To continue from here, I thought I would need to find the first block of ciphertext that would give a full line of valid python code, which I thought would take ages to brute force. But it turn out that the server actually somewhat ignores invalid bytes, as shown in this line:
```
dec = decrypted.decode("utf-8", "replace")
```
This replaces invalid `utf-8` byte sequences with the character `\ufffd`, which probably does not make for valid Python code but might be ignored in a comment.
Now I have a way to break the first block, just find any block of ciphertext that produces a `#` followed by a sequence of bytes that doesn't contain `\n`. This will take a bit more than 256 tries on average. But if I use any block of ciphertext for the first block then the next block will be garbled because CBC xors the first block's ciphertext with the next block's AES decryption to produce the final plaintext. So I need to find the first block of ciphertext that does not significantly modify the next block's plaintext.

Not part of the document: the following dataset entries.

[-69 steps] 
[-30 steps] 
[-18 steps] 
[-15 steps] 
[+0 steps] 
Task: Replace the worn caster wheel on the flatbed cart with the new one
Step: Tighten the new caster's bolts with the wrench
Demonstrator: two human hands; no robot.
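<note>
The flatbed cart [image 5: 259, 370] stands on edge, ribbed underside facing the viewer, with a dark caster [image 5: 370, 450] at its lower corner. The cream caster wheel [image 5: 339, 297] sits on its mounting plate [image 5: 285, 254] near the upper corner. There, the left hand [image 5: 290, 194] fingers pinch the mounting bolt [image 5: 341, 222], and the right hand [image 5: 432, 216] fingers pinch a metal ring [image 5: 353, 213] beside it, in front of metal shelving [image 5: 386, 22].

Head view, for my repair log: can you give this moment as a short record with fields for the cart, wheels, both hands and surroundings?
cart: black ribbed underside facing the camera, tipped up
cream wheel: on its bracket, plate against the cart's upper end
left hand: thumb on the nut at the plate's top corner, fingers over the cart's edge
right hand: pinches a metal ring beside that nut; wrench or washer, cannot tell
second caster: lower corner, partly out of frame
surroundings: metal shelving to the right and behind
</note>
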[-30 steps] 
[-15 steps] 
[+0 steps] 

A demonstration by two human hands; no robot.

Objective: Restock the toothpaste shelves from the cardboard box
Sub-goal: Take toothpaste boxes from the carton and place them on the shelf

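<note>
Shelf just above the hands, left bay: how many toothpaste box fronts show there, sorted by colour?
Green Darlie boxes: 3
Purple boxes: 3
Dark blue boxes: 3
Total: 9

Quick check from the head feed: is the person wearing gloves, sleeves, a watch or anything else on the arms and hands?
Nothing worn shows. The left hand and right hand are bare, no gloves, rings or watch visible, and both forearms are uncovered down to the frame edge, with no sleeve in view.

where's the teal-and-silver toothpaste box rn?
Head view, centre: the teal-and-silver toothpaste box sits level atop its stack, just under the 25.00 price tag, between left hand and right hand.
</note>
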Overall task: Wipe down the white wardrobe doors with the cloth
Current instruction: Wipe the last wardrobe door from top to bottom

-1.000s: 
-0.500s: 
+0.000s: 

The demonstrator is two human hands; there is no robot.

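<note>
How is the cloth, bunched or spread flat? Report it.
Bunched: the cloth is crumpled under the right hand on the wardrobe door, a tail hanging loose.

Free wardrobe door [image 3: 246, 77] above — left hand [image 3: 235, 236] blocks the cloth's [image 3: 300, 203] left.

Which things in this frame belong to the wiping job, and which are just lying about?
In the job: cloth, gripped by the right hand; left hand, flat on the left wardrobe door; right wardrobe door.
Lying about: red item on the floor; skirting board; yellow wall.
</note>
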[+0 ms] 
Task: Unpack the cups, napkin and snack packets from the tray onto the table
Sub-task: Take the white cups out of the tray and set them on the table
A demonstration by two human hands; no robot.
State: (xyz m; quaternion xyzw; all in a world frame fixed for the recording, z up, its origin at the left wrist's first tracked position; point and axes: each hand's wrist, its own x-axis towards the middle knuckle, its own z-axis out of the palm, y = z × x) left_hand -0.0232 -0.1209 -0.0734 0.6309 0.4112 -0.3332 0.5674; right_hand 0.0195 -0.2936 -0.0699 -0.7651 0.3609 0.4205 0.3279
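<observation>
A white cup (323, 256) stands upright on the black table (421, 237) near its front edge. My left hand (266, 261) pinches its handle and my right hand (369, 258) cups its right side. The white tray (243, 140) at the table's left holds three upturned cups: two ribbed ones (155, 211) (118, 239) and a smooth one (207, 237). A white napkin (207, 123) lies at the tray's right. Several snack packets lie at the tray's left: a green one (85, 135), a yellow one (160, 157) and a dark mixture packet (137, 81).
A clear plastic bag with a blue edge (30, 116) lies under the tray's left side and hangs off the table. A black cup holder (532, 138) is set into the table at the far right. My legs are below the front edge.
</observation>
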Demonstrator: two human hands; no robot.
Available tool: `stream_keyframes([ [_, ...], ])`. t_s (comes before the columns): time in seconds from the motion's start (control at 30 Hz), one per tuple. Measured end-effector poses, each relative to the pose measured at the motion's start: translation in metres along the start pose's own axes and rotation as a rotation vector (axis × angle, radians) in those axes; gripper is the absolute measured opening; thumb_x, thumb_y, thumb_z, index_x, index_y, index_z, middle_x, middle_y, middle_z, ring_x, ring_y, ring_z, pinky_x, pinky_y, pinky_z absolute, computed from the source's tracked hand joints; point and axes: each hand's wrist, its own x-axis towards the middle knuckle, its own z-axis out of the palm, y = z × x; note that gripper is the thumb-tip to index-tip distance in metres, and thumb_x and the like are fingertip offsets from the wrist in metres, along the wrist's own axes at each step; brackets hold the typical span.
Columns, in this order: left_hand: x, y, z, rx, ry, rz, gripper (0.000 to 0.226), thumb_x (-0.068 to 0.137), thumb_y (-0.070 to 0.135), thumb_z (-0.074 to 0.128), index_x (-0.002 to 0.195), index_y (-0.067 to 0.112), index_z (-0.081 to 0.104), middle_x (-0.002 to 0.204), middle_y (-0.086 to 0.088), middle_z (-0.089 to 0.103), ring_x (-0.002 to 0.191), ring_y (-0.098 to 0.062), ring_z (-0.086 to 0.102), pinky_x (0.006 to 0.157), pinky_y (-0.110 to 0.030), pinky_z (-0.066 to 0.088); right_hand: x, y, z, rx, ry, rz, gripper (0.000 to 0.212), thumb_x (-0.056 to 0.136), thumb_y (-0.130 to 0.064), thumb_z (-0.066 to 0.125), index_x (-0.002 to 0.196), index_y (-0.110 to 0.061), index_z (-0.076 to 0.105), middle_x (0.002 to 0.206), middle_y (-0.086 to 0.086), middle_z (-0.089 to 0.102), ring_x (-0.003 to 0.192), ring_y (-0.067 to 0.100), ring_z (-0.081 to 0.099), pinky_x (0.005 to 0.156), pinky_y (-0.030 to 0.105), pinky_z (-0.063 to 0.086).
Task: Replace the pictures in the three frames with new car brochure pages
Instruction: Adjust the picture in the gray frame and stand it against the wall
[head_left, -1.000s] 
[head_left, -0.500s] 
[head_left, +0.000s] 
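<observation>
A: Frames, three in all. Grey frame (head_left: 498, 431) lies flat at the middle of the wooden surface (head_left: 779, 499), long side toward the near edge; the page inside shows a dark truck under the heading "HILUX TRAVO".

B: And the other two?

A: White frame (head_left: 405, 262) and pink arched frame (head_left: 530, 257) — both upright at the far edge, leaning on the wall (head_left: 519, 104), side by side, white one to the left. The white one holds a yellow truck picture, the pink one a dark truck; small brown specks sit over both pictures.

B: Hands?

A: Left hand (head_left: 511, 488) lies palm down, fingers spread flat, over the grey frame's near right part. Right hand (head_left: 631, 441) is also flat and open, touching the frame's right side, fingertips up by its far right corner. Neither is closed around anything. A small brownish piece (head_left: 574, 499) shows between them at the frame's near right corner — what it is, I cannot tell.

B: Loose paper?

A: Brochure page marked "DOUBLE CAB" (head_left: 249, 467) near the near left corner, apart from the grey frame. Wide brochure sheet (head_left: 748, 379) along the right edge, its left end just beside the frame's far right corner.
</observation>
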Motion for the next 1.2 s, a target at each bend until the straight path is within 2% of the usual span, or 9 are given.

I opted to only modify the last 8 bytes of the first block of the ciphertext, and this is how I did it without destroying the next line. The last 8 bytes of the second line of plaintext is `AAAAAAAA`. So I decided to convert this into any random sequence of 8 capital letters. To do this, ex for the random sequence `GGGGGGGG`, I xored the last 8 bytes of the first block of ciphertext with `GGGGGGGG ^ AAAAAAAA`. Then when the second block's AES decrypted text is xored with the first block of ciphertext, the result is `AA\n#AAAAGGGGGGGG`. In hindsight I probably could have chosen almost any random sequence of 8 bytes as long as it didn't produce a newline in the next block of ciphertext, but this method worked.
The last step of exposing the `result` variable was to make the inequality check `if a!=r"000...` true. For this I used a similar method by attacking the fourth block, the long sequence of 0s. I modified the first few bytes so that the next block would not break.
Finally I had a ciphertext that when uploaded to the server revealed the first 12 characters of the 16 character key. The characters were all hexidecimal digits, so I was pretty confident that the last 4 characters would be as well. I borrowed the Python encryption code from the server and set out to find the full key by appending all combinations of 4 hexidecimal digits to the exposed key, then checking if the encrypted original script matched the original ciphertext. This took only 1 or 2 seconds to crack.
Once I had discovered the full AES key I could then craft any Python script I want and get full RCE. To find the flag I made a subprocess call to `find / -name '*flag'` and found the flag at `/flag`.